Segment Start: Input material

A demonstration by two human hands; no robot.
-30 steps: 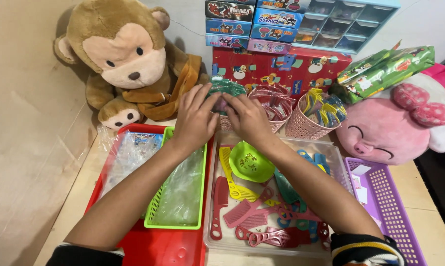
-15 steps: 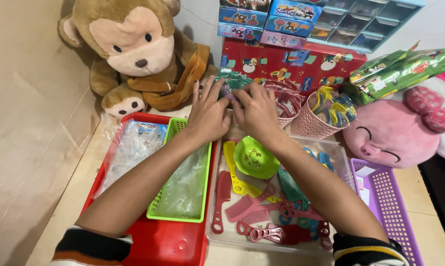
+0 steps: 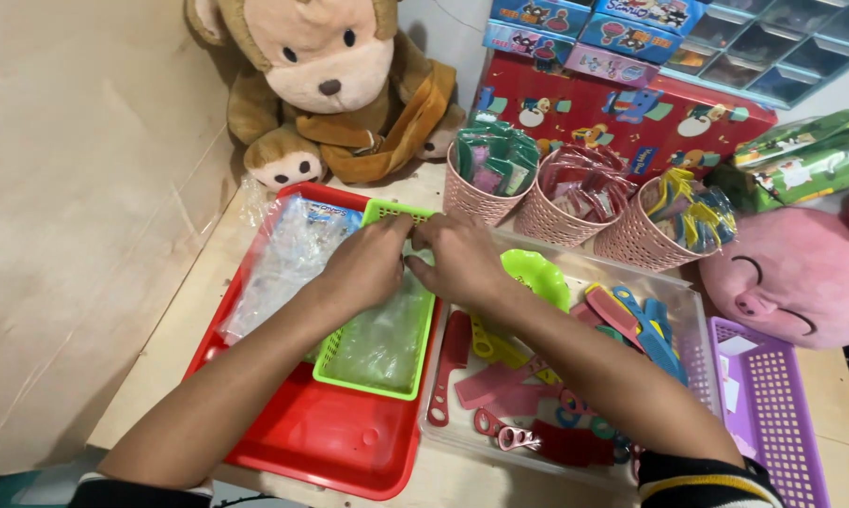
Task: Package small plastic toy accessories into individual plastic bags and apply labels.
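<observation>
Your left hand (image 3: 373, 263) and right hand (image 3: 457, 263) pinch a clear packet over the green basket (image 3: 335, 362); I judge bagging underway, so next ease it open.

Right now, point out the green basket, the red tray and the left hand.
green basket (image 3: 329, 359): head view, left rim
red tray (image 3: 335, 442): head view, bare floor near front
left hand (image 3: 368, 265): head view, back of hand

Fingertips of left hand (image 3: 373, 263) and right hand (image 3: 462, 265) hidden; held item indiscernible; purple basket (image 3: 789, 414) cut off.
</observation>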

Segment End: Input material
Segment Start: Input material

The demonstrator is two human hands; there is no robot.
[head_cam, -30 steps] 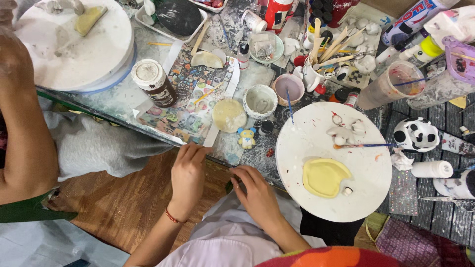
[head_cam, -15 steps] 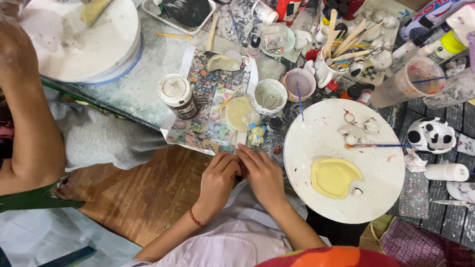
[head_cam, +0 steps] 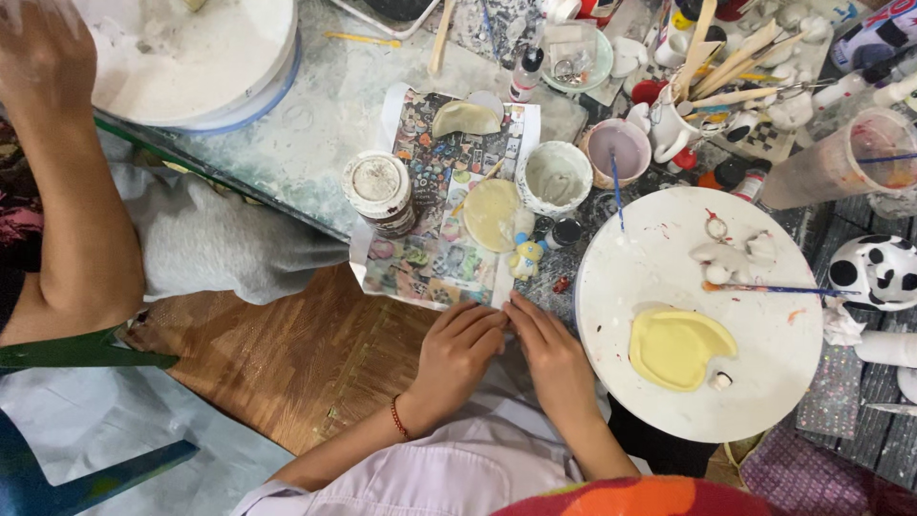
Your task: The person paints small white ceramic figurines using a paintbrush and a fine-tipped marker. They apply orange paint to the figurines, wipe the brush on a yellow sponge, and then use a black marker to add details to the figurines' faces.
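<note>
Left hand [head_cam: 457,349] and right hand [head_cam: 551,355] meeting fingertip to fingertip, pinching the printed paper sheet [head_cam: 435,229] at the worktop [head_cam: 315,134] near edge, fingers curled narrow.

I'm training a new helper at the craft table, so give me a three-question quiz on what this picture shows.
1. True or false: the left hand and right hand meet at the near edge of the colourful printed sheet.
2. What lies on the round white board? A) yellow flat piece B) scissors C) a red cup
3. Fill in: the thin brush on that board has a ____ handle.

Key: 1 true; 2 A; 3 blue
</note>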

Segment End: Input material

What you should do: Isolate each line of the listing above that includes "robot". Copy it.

Answer to the problem:
A demonstration by two human hands; no robot.
The demonstrator is two human hands; there is no robot.

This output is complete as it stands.